Riley hörte eine weibliche Stimme aus dem Inneren sagen: „Herein.“
Riley und ihre drei Begleiter folgten Dr. Rhind ins Innere eines großen, angenehmen Ein-Zimmer Apartments. Eine Frau mittleren Alters und ein junger Mann saßen an einem Tisch in der Näher einer vollausgestatteten Küchenzeile.
Die Frau schaute den jungen Mann mit einem traurigen, fürsorglichen Blick an. Die Aufmerksamkeit des jungen Mannes war einzig und allein auf ein Objekt gerichtet, dass sich auf einem kleinen Stand auf dem Tisch drehte.
Ein Spielzeuggyroskop, erkannte Riley.
Als kleines Mädchen hatte sie auch so eins besessen.
Wesley Mannis’ Konzentration auf das Gyroskop schien weit bloße Faszination zu überschreiten. Er war absolut vereinnahmt, beinahe hypnotisiert davon.
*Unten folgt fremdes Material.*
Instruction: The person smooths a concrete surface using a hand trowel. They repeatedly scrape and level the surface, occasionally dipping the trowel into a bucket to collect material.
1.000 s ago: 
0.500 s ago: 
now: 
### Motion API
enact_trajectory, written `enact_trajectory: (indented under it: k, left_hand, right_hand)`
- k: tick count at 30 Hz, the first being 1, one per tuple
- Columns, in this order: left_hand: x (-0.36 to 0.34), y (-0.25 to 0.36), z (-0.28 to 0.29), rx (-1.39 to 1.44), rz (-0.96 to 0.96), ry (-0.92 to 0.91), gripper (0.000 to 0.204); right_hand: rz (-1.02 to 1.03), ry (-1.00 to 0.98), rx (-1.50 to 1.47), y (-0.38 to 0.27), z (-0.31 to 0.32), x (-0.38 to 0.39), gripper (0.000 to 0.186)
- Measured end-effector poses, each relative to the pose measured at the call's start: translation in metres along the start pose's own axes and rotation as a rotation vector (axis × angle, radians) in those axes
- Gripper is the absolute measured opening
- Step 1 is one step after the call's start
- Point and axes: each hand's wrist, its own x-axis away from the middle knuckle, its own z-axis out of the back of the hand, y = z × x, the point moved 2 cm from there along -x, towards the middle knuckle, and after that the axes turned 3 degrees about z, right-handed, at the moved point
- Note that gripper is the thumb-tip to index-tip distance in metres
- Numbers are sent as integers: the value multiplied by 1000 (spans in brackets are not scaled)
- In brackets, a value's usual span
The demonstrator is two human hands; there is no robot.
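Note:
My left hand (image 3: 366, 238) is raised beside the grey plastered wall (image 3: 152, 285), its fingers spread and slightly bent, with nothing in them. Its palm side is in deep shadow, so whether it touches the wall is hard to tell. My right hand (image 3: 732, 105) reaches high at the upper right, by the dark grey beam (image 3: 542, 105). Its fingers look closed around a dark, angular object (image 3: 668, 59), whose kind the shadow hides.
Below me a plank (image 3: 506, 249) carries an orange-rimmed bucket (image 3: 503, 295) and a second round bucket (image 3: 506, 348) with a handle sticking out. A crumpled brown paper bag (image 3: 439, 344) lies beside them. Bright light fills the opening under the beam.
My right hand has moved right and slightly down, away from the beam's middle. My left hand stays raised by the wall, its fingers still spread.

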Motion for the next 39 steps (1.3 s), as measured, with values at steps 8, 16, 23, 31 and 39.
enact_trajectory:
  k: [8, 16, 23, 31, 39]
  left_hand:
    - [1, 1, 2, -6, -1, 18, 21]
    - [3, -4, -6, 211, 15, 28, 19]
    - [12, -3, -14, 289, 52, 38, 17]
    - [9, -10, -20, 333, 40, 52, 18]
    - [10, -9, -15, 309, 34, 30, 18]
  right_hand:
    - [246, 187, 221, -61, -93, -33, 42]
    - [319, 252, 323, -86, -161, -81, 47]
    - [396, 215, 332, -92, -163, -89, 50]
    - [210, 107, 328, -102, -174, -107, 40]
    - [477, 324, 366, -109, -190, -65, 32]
Er blinkte nicht einmal als das sich drehende Objekt sich verlangsamte, dann zur Seite lehnte und endlich von seinem Stand auf die Tischplatte herabfiel.
Ohne ein Wort fädelte Wesley ein Stück Garn durch ein kleines Loch in der Achse des Gyroskops und drehte die Achse ganz akkurat, bis das Garn fein säuberlich darauf aufgespult war. Danach zog er an dem Garn und brachte das Rädchen erneut zum Kreiseln.
Er setzte das Gyroskop zurück auf den Stand und schaute zu wie es sich drehte und summte.